In my past experience, book stores in general ordered/bought copies of my book, put their sticker on the back, and then I sold the books at the book signing. The books that were left were put on the store shelf. Because of the economy and/or e-book success, my last signing at Powell’s books in Oregon had to be books I personally brought in. Hastings did something a little different, too. They took two of each of my titles on consignment and then I brought additional books in to sell at the signing. I received a contract explaining the percentage the store would receive. They displayed the consignment books in the local author section. I produced a page that contained my book signing information and the store posted it in the coffee shop. I had the opportunity to bring in a poster to display at the counter a week before the signing.
A table was provided, but I didn’t know what size it would be until the day of the signing (it depended on what was available). I ended up with a square card table and a table cloth. At the table, I was given sales stickers to put on the back of the book(s) to be sold and the shopper took the book through the store’s checkout line.
I’d often wondered what a good display for my table should look like. I’ve since learned you can buy a disposable plastic table cloth at a dollar store. It’s a good deal, but I find myself using a white table cloth most of the time (if one isn’t provided). I own a square card table, but I prefer to use a rectangular shape for more space to set up books, a vinyl poster, postcards, bookmarks, rack cards, and objects that have to do with my story or setting. The picture above is an excellent display by multi-published author Paty Jager. My sister made the shadow box in the photo to the right, which includes my three books. I think it’s a nice visual to add to my table.

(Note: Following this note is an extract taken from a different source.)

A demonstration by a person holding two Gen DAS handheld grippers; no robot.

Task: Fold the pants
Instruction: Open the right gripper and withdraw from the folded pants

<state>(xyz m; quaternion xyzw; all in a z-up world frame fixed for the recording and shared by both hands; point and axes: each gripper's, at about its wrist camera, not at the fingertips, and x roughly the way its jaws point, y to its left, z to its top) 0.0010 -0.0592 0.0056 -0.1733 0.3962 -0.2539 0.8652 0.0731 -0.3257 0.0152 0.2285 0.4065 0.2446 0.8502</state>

I do try to say good morning, or afternoon, to those that cross my path, and I’ve learned there’s something about someone wishing you a good morning that puts a smile on your face.
I am an ace at remembering/naming stars when they appear in reruns, but after several people pass by my table they all start to look the same. It’s a problem when they stop and you’ve talked, then they come back to purchase and you introduce yourself again.
It’s lonely out there and you can feel awkward and self-conscious if you’re new at this. I can push those feelings aside and I’ve come to enjoy talking with people going by. If a person likes to read and/or write they will stop and look. Many people don’t choose to read, whether due to time restraints or they spend their time with all that technology has to offer these days. Hastings has several other products to compete with. I enjoyed seeing the variety of things offered at Hastings.
A book signing is not always the best marketing ploy a writer has. Some authors don’t feel it’s a good use of time. It matters if you know anyone in the area where you’re signing. At Hastings, four of my writing friends stopped by and it made my day.
Remember to support your local author by showing up to say hi. You don’t have to buy a book to be remembered fondly.